* TASK INSTRUCTIONS *
Starting with the first line of the data that follows, transcribe every line verbatim until the line containing "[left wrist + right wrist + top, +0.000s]" has been transcribed.

__________

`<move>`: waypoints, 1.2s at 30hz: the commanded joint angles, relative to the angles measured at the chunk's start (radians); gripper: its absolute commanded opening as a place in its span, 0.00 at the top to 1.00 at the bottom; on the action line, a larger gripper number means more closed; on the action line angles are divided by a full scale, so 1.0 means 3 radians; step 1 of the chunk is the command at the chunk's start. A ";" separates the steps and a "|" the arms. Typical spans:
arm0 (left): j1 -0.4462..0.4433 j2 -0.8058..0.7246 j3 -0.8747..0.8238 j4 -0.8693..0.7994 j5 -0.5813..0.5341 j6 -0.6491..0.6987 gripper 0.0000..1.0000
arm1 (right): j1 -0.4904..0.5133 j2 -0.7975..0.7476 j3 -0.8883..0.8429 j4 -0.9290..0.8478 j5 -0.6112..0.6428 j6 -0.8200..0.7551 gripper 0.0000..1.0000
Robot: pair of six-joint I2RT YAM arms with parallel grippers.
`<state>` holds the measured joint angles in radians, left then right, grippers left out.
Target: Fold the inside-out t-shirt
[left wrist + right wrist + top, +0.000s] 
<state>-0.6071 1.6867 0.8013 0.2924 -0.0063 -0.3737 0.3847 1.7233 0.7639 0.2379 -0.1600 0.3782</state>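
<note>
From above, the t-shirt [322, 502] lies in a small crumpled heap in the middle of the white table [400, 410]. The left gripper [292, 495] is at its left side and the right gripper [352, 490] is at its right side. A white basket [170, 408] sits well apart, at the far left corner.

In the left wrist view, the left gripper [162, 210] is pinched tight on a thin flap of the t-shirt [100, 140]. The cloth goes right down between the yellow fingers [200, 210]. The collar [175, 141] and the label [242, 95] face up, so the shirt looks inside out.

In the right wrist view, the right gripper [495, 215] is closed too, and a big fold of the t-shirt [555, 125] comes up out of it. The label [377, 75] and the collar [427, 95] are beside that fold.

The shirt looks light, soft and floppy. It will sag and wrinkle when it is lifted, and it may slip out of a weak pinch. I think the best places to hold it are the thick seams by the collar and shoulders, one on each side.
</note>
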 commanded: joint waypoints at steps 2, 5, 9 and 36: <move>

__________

* OUTPUT OF THE EXERCISE *
`<move>`: waypoints, 1.2s at 30hz: the commanded joint angles, relative to the angles measured at the chunk's start (radians); gripper: its absolute commanded opening as a place in its span, 0.00 at the top to 1.00 at the bottom; on the action line, a larger gripper number means more closed; on the action line angles are divided by a full scale, so 1.0 means 3 radians; step 1 of the chunk is the command at the chunk's start. A ";" separates the steps and a "|" the arms. Typical spans:
arm0 (left): j1 -0.4462..0.4433 j2 -0.8058..0.7246 j3 -0.8747..0.8238 j4 -0.8693..0.7994 j5 -0.5813..0.5341 j6 -0.6491..0.6987 gripper 0.0000..1.0000
arm1 (right): j1 -0.4904..0.5133 j2 -0.7975..0.7476 j3 -0.8883..0.8429 j4 -0.9290..0.8478 j5 -0.6112..0.6428 j6 -0.8200..0.7551 gripper 0.0000..1.0000
Robot: pair of six-joint I2RT YAM arms with parallel grippers.
`<state>` holds the measured joint angles in radians, left then right, grippers left out.
Target: Fold the inside-out t-shirt
[left wrist + right wrist + top, +0.000s] 

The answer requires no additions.